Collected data
************
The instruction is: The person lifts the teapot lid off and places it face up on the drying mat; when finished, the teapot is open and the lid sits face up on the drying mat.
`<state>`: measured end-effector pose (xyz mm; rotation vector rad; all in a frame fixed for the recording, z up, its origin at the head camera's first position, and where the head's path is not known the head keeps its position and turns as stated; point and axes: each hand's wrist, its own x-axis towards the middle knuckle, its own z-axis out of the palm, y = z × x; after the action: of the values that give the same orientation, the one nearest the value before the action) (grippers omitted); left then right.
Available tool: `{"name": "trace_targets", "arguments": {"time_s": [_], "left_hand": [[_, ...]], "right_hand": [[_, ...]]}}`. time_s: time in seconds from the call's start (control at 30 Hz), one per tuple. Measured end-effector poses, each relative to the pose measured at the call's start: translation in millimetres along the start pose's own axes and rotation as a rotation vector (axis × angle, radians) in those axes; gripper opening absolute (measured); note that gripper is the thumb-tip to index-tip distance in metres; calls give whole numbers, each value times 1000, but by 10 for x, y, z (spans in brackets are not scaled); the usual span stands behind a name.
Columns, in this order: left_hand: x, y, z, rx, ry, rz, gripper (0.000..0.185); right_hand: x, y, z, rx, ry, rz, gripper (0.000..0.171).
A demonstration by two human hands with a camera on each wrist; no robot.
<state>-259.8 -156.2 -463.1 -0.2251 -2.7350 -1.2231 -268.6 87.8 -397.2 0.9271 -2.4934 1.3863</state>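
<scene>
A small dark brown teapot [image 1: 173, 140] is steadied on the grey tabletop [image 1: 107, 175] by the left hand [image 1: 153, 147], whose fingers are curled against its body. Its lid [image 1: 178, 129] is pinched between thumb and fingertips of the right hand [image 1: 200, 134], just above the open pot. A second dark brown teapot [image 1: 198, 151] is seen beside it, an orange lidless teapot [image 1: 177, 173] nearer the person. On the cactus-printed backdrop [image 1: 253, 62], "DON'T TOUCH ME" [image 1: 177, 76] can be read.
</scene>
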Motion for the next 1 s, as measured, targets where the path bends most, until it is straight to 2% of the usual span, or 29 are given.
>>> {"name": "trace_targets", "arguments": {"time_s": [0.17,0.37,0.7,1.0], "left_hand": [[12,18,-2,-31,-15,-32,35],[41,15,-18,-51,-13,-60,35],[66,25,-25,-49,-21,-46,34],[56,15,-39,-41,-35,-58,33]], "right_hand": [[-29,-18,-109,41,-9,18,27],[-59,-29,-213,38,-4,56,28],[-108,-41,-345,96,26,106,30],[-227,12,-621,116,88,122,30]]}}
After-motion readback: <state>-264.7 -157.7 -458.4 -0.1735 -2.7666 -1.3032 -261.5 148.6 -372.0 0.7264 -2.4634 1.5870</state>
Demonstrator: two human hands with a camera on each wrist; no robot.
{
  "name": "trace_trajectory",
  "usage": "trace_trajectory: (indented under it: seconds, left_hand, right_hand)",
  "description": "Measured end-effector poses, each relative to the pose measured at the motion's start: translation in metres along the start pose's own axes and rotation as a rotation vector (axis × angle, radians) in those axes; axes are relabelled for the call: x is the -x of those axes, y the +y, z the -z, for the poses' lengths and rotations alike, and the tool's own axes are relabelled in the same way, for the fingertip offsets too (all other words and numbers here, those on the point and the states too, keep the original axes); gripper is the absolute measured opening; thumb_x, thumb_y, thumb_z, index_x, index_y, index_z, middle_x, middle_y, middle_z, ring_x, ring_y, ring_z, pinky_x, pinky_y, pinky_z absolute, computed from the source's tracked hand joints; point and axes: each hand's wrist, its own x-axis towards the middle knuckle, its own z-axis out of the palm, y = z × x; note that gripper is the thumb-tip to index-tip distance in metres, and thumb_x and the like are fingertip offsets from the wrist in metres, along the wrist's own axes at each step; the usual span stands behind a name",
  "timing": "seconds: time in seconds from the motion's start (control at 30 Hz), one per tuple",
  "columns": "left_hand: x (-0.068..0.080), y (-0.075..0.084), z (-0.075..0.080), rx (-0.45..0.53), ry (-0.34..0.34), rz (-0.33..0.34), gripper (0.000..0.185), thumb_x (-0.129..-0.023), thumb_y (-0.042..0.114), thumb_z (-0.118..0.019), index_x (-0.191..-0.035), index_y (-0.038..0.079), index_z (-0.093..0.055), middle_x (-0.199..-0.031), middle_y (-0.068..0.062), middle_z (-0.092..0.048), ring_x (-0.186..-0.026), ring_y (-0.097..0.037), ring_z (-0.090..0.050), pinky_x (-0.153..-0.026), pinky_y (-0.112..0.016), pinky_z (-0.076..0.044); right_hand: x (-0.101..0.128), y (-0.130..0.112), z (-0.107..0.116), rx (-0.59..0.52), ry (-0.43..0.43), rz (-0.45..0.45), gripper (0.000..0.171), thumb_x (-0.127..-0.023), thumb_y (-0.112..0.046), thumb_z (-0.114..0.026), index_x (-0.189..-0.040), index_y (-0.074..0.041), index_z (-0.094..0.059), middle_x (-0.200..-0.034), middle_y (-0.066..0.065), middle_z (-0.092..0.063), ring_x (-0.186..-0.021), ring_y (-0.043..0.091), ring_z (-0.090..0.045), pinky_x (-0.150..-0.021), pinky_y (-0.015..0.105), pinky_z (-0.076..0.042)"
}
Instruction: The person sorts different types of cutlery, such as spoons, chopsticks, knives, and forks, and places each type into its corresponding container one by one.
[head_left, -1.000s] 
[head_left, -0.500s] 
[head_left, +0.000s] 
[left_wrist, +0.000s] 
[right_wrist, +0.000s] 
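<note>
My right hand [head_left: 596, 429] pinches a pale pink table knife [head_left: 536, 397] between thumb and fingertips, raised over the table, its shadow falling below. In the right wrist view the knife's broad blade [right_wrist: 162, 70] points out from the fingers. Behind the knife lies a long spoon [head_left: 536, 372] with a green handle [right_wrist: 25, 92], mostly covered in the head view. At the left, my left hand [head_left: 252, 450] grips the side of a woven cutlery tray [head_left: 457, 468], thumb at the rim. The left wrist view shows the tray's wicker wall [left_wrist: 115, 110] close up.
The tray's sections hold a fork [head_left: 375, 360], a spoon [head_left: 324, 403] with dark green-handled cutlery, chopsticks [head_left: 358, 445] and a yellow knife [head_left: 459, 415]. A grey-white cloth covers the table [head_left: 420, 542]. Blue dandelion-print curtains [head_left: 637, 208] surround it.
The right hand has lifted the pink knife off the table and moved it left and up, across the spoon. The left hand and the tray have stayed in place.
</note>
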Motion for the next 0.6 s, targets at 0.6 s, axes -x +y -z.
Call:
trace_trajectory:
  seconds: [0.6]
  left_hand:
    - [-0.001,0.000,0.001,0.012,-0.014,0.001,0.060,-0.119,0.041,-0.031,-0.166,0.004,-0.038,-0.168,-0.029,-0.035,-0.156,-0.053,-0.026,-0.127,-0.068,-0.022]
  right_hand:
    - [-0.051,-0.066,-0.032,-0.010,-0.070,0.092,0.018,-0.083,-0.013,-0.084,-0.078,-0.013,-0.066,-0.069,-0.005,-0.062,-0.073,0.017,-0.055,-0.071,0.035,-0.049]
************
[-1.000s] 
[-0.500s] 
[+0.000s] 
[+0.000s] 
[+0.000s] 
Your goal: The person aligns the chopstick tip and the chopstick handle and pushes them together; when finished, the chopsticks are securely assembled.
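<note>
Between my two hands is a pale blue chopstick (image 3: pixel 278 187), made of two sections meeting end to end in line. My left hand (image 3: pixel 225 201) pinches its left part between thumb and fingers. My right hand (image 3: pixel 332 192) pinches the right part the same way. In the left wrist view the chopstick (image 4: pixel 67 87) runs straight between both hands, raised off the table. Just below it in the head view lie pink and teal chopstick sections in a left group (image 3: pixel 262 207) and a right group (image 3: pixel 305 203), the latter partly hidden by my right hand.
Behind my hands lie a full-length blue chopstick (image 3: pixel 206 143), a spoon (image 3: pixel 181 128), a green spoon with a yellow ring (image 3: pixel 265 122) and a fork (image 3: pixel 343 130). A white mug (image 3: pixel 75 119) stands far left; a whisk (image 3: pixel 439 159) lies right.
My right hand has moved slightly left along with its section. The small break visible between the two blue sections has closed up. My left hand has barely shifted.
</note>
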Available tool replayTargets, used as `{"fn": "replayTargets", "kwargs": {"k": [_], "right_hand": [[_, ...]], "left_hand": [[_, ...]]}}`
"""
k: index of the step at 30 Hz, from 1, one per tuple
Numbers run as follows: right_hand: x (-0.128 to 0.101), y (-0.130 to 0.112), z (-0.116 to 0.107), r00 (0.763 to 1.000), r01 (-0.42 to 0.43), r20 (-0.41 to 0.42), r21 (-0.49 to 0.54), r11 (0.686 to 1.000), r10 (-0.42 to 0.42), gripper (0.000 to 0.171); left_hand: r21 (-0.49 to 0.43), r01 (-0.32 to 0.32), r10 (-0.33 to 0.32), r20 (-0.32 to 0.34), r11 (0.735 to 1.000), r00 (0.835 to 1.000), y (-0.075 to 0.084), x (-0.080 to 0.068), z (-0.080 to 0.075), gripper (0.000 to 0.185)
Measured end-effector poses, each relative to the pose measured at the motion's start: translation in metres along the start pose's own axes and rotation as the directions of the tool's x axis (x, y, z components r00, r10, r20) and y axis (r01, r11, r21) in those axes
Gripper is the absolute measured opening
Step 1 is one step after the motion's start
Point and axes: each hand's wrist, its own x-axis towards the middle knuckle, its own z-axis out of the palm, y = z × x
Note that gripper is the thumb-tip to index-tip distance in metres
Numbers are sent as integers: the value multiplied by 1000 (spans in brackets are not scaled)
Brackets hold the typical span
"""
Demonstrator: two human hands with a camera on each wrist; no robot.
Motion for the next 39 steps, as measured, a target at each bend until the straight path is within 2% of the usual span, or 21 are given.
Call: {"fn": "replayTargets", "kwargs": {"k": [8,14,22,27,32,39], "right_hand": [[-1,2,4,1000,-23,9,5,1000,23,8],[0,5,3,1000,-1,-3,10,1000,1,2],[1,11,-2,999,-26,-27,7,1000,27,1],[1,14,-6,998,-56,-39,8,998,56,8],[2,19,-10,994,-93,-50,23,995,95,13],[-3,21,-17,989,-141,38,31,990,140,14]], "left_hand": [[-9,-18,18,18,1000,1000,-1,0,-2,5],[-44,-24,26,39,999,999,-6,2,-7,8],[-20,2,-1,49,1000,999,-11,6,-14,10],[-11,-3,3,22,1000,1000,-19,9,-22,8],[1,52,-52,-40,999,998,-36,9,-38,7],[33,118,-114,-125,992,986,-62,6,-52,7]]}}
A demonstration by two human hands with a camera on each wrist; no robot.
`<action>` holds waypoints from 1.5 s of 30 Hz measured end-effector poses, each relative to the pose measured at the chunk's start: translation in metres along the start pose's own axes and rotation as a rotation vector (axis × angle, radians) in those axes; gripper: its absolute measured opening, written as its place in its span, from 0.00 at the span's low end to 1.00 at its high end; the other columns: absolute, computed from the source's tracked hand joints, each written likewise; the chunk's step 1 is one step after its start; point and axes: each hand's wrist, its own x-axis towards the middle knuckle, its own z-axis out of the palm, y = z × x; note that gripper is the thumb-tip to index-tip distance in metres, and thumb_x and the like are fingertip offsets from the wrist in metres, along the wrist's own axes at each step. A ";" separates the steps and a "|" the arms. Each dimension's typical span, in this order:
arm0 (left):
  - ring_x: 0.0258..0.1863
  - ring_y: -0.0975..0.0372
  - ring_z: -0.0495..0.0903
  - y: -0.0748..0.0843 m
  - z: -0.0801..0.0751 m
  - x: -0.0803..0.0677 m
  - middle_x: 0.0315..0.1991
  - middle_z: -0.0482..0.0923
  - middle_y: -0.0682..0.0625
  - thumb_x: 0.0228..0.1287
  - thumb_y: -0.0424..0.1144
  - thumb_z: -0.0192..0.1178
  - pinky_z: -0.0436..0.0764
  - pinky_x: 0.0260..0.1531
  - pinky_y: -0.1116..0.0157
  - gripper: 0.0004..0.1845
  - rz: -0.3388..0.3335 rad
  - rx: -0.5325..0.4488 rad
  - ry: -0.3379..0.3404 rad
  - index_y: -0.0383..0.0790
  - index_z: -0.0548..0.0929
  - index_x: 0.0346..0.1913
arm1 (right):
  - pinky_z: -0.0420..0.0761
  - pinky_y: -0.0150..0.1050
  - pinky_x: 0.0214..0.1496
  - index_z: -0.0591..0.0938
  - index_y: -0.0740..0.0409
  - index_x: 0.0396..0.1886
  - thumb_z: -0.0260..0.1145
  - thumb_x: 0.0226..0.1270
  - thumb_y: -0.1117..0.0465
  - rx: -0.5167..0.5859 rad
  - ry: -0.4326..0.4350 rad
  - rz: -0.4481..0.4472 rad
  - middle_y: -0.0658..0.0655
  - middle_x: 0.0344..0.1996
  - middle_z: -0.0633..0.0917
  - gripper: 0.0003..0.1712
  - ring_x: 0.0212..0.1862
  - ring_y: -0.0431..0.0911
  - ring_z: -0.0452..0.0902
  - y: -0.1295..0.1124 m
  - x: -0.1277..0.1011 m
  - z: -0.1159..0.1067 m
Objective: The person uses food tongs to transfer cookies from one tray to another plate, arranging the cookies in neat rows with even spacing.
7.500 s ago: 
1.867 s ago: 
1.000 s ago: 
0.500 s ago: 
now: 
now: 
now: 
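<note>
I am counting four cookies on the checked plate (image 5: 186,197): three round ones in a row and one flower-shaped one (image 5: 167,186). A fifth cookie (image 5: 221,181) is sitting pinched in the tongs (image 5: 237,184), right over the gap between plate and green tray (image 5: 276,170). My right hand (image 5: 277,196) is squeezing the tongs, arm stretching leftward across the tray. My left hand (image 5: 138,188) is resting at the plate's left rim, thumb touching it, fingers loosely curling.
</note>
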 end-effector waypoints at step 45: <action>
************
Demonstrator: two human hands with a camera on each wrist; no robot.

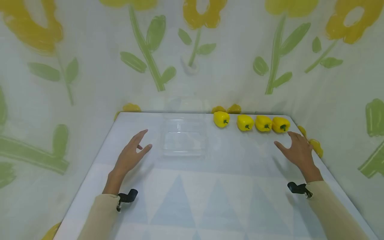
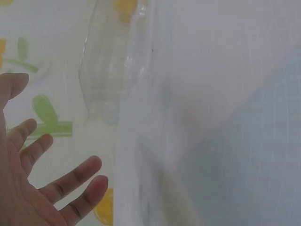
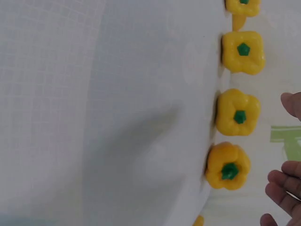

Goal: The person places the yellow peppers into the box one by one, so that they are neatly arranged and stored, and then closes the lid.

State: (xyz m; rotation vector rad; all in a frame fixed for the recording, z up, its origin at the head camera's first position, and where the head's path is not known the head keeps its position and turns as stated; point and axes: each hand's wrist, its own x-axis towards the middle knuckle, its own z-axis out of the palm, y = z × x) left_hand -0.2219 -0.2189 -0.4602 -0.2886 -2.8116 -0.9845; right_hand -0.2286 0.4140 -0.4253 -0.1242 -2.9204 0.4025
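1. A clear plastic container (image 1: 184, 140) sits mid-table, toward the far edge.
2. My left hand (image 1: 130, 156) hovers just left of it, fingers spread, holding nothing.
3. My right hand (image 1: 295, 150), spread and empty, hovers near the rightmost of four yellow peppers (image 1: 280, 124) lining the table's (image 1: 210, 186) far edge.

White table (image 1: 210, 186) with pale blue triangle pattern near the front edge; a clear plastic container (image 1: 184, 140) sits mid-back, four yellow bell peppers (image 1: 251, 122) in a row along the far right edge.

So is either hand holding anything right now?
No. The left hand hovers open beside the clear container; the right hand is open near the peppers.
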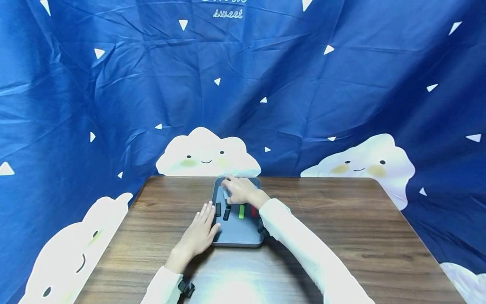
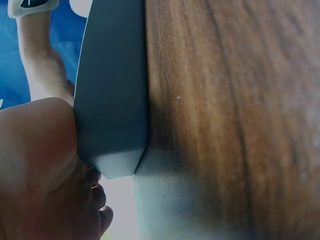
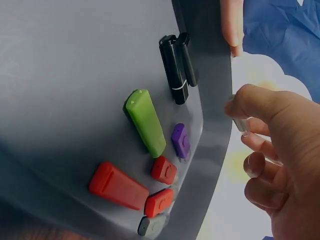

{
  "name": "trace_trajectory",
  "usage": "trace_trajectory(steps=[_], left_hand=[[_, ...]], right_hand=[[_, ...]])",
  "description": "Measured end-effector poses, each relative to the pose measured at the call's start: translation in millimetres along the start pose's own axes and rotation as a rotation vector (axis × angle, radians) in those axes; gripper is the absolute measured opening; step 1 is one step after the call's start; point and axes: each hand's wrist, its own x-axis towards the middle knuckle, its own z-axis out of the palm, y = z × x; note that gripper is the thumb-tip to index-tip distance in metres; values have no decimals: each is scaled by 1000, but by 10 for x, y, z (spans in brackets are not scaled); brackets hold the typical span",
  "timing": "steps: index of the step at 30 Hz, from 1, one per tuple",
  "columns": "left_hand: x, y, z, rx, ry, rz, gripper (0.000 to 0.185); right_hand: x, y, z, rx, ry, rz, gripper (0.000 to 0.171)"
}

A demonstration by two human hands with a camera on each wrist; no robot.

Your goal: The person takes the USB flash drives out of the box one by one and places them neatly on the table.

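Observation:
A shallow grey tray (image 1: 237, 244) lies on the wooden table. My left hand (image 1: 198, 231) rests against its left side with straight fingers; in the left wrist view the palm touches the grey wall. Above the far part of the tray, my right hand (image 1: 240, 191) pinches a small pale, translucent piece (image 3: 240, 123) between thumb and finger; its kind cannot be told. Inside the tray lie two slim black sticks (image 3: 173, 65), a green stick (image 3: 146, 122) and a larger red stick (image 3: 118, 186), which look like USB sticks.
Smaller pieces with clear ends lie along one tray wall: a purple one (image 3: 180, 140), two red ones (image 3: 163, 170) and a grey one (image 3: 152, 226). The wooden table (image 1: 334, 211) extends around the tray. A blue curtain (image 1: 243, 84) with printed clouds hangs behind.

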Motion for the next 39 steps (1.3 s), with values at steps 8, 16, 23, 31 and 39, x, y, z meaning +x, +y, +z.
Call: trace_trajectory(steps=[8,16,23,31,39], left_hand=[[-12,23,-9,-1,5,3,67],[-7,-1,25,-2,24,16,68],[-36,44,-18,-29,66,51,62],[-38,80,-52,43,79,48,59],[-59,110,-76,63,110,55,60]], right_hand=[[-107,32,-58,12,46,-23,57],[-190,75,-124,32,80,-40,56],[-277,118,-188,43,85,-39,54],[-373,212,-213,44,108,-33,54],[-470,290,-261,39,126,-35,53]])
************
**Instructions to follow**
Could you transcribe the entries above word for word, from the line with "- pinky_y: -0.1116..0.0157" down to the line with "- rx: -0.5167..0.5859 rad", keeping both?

**Result for this task**
  - pinky_y: -0.1116..0.0157
  - gripper: 0.0004..0.1845
  - rz: -0.3388..0.3335 rad
  - rx: -0.5325..0.4488 rad
  - ry: -0.3379..0.3404 rad
  - index_y: -0.0383..0.0790
  - index_z: -0.0548..0.0929
  - index_x: 0.0346..0.1913
arm1 (right):
  - pinky_z: -0.0420..0.0761
  - pinky_y: -0.0150..0.1050
  - pinky_x: 0.0214..0.1496
  - index_z: -0.0591..0.0938
  - index_y: -0.0740..0.0409
  - index_x: 0.0396..0.1886
  - thumb_z: -0.0260..0.1145
  - thumb_x: 0.0226..0.1270
  - thumb_y: -0.1117..0.0465
  - rx: -0.5167..0.5859 rad

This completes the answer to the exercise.